Mapping out goals and projects by year, month, week and day helps you get a handle on the big picture. Reviewing the week and month ahead every Friday allows you to have a solid game plan for the week ahead. Making sure to glance at the next day’s schedule every evening keeps you on track. Daily planners aren’t out of vogue; they’re just underused.
Get granular with your daily calendar. Schedule time for activities that need to take place to move projects along. Otherwise, work will be left to chance and may go undone until the last minute, adding more pressure. Stick to the schedule like glue, unless you can’t avoid doing so.
Watch out for the meeting matrix. Plan meetings sparingly and only when necessary, and make sure to run them effectively to save time. Coordinate work and communication as much as possible using tools like Slack, Trello and Asana.
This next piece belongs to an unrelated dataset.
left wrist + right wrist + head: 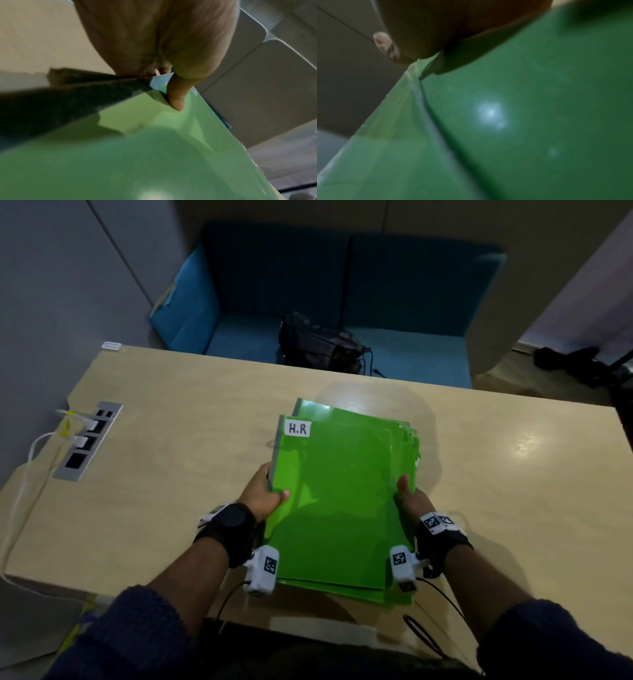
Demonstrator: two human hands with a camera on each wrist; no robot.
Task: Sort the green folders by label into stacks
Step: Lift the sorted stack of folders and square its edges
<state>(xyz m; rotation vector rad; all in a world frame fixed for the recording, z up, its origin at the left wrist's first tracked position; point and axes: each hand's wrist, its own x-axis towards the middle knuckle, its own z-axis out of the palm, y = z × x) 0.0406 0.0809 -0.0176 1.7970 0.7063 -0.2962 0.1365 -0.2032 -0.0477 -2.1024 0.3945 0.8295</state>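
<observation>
A pile of several green folders (337,498) sits over the near middle of the wooden table (171,474). The top folder carries a white label (298,428) reading "H.R" at its far left corner. My left hand (265,494) grips the pile's left edge, thumb on top and fingers underneath; the left wrist view shows the thumb (177,94) pressing the green cover (137,155). My right hand (409,496) grips the right edge, thumb on top; the right wrist view shows blurred green folder (522,121) under the hand. Labels on the lower folders are hidden.
A grey socket panel (87,441) with white plugs and cables is set into the table at the left. A blue sofa (342,302) with a black bag (322,347) stands beyond the far edge. Bare tabletop lies left and right of the pile.
</observation>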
Put away your cell phone and get out of the inbox. Learn how to use email in a way that doesn’t take you away from what needs to get done. It’s tempting to read every message at the sound of its arrival. Have hard and fast rules about when to read and answer them.
Mandy Long, millennial mother of three children, entrepreneur and CEO of Patronus Health, shuns email. “It’s the biggest time drain and doesn’t provide a way to organize communication and collaborate on work,” said Long. “I avoid it as much as possible.” Slack is Long’s go-to for internal communication and staying organized.
Learn to say no. If something doesn’t fit your short or long-term goals and heightens anxiety, gracefully decline. Women are prone to biting off more than they can chew simply because they don’t want to offend or show any sign of not being able to do it all.
Applying tactics to reduce distractions and added work can mean fewer menacing, time-sucking thoughts running through your mind. But when they do creep in and you feel the stress building, bring yourself back to awareness.